Segment Start: The data

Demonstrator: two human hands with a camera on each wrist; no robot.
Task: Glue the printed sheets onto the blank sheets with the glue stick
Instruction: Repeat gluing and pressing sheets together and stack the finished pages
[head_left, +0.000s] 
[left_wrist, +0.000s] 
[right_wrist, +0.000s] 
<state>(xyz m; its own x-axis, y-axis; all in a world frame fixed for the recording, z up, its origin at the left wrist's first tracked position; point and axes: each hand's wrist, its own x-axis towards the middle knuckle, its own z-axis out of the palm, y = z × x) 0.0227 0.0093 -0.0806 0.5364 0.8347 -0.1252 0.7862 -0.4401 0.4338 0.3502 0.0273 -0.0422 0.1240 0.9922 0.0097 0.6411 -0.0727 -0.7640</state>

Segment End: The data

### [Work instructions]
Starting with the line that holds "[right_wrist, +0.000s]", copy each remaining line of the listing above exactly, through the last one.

### [Solution for this problem]
[right_wrist, +0.000s] 
<state>(xyz m; its own x-axis, y-axis; all in a world frame fixed for the recording, z up, its origin at the left wrist's first tracked position; point and axes: each hand's wrist, its own x-axis towards the middle knuckle, its own z-axis out of the palm, y = z × x) 0.0227 0.0093 -0.0806 0.5364 0.8347 -0.1252 0.7862 -0.4401 0.4338 0.3502 0.0273 -0.0422 0.1240 0.9922 0.0097 0.6411 -0.0727 -0.7640</state>

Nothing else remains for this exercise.